_Action item_
An identical copy of the data below is needed.

(Beginning of Source material)

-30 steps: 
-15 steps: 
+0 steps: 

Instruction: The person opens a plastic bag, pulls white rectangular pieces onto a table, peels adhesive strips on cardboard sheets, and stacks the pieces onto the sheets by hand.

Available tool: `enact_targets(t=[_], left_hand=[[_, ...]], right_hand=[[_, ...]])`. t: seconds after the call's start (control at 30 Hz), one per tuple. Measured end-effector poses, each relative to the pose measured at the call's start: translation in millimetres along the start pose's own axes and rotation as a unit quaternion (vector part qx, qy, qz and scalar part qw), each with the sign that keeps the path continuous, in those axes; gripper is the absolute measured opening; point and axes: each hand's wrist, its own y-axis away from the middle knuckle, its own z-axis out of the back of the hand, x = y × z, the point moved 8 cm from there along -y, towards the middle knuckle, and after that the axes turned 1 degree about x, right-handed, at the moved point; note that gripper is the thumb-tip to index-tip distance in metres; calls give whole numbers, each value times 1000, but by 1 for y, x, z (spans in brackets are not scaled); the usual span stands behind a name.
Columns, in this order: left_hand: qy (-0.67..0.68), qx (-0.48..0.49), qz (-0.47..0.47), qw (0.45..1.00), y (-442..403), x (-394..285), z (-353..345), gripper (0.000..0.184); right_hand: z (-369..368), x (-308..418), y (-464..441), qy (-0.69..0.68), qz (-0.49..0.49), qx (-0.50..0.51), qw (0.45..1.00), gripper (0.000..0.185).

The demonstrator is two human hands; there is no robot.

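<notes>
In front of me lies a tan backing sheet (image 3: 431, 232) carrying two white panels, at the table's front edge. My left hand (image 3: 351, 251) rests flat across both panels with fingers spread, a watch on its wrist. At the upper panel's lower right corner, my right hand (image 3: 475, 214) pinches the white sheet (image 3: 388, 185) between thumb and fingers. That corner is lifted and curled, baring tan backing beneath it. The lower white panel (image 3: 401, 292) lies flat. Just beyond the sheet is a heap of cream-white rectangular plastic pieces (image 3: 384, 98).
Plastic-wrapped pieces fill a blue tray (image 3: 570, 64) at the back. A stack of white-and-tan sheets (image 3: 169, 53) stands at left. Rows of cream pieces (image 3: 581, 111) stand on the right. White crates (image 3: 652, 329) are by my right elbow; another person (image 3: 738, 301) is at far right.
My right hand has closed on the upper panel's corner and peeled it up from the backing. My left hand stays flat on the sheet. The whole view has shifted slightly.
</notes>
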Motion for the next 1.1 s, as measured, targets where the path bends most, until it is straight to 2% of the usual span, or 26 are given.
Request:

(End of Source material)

_Answer below_
-30 steps: 
-15 steps: 
+0 steps: 

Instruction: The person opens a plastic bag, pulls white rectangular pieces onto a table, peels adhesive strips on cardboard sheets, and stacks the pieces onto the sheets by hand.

Available tool: `enact_targets(t=[_], left_hand=[[_, ...]], right_hand=[[_, ...]])`. t: seconds after the call's start (control at 30 Hz), one per tuple. Measured end-effector poses, each relative to the pose measured at the call's start: translation in millimetres along the start pose's own axes and rotation as a unit quaternion (vector part qx, qy, qz and scalar part qw), each with the sign that keeps the path continuous, in those axes; gripper is the absolute measured opening; point and axes: each hand's wrist, its own y-axis away from the middle knuckle, its own z-axis out of the back of the hand, x = y × z, the point moved 8 cm from there along -y, towards the middle knuckle, and after that the axes turned 1 degree about x, right-handed, at the moved point; note that gripper is the thumb-tip to index-tip distance in metres; calls give whole numbers, each value times 1000, but by 1 for y, x, z (spans in brackets are not scaled); the usual span stands behind a name.
Columns, in this order: left_hand: qy (-0.67..0.68), qx (-0.48..0.49), qz (-0.47..0.47), qw (0.45..1.00), y (-442..403), x (-394..285), z (-353..345), gripper (0.000..0.184); right_hand: z (-369..368), x (-308..418), y (-464..441), qy (-0.69..0.68), qz (-0.49..0.49), qx (-0.50..0.51), qw (0.45..1.00), gripper (0.000..0.185).

The demonstrator is two human hands; there is no robot.

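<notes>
In front of me lies a tan backing sheet (image 3: 431, 232) carrying two white panels, at the table's front edge. My left hand (image 3: 351, 251) rests flat across both panels with fingers spread, a watch on its wrist. At the upper panel's lower right corner, my right hand (image 3: 475, 214) pinches the white sheet (image 3: 388, 185) between thumb and fingers. That corner is lifted and curled, baring tan backing beneath it. The lower white panel (image 3: 401, 292) lies flat. Just beyond the sheet is a heap of cream-white rectangular plastic pieces (image 3: 384, 98).
Plastic-wrapped pieces fill a blue tray (image 3: 570, 64) at the back. A stack of white-and-tan sheets (image 3: 169, 53) stands at left. Rows of cream pieces (image 3: 581, 111) stand on the right. White crates (image 3: 652, 329) are by my right elbow; another person (image 3: 738, 301) is at far right.
My right hand has closed on the upper panel's corner and peeled it up from the backing. My left hand stays flat on the sheet. The whole view has shifted slightly.
</notes>
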Motion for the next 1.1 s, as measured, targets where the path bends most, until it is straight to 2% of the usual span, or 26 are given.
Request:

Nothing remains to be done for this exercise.